More children will further depress job market Re: “Changing government incentives is first step to restore family formation,” April 27
Robert W. Patterson recommends explicit incentives through the tax system to bear three or more children per family. In my demography class, we learned that overpopulation exacerbates unemployment and now we have, in places, five people for every available job. This is a prescription for breeding the next generation of unemployed.
Short-term solutions to bring equilibrium to the job market include deporting all of our illegal aliens and making changes to immigration and related systems. However, we still need long-term solutions to rein in our reproduction and prepare all the children we do have for the jobs we know are likely to come in 20 years, while preparing unemployed adults for work.
We have many more unhappy people than jobs.
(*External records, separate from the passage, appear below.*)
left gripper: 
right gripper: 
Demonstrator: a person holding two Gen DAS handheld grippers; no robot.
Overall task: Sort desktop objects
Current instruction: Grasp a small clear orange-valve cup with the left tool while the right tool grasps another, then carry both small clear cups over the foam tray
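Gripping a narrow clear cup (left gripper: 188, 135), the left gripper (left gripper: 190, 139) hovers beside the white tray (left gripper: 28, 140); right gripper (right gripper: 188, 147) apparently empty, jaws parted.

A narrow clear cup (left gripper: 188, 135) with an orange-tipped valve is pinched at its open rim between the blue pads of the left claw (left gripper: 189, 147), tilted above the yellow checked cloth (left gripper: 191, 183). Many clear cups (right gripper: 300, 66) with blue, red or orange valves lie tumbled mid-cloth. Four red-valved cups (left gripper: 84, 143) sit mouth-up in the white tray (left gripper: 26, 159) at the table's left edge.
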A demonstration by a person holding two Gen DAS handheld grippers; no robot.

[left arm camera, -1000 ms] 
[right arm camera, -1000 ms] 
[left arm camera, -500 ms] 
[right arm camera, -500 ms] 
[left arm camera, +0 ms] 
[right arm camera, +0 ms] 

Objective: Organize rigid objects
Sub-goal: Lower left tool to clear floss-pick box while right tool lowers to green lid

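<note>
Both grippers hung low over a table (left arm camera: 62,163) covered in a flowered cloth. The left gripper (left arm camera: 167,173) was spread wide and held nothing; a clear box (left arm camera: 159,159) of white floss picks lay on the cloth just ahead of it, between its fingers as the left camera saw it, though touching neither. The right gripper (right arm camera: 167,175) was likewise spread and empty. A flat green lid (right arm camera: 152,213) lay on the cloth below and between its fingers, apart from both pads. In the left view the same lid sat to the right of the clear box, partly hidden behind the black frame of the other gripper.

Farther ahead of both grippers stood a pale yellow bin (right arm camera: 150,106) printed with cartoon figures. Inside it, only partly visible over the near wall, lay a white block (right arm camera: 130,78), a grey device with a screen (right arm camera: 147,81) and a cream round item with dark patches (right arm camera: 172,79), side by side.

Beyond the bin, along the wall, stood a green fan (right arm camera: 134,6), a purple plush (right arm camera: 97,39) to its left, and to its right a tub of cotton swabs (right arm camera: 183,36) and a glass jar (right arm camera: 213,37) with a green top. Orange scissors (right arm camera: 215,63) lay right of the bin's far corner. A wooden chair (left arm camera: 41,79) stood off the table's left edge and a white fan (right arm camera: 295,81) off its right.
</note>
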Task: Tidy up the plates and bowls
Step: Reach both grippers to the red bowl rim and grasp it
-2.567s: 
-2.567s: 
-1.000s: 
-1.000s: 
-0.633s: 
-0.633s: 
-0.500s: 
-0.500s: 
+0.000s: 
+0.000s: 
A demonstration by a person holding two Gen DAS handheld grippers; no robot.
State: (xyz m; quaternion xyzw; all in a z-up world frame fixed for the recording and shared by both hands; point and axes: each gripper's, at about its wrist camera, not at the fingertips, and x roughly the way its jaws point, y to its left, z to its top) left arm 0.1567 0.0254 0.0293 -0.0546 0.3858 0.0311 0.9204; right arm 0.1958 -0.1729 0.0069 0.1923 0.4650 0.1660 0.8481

Let’s not make more.
Christopher Marsh
Vienna
Using retirement funds for housing will jack up prices
Re: “Waiving early retirement withdrawal taxes could end housing crisis,” April 24
Hugh Hewitt’s idea of allowing early withdrawals from retirement accounts to pay off mortgage debt is dubious. It might benefit some people, but once it became routine to spend retirement money on
housing, that would just bid up real estate prices.
It would not stimulate much construction. Enough housing has already been constructed in most places, with an actual surplus in
some areas. However, it would bid up land prices, since they aren’t making any more land.
This would not be a blessing for young couples who are trying to afford their first home.
Nicholas D. Rosen
Arlington
Collective bargaining is a bust in California
Collective bargaining, at least as conducted in California’s public agencies, is a classic “the emperor has no clothes” scenario. For collective bargaining to work, public employee unions and agency management must have approximately equal power.
The problem is that the public agencies don’t have equal power. In the real world, an employer represents the stockholders’ interests. But how can politicians represent voters’ interests when they are dependent on employee unions for their election?
Private sector unions also have to be as concerned as the employer that the business remains competitive. But public employee unions don’t have to worry about public entities going out of business because the politicians can just increase taxes to meet their demands.
Rich McKone
Lincoln, Calif.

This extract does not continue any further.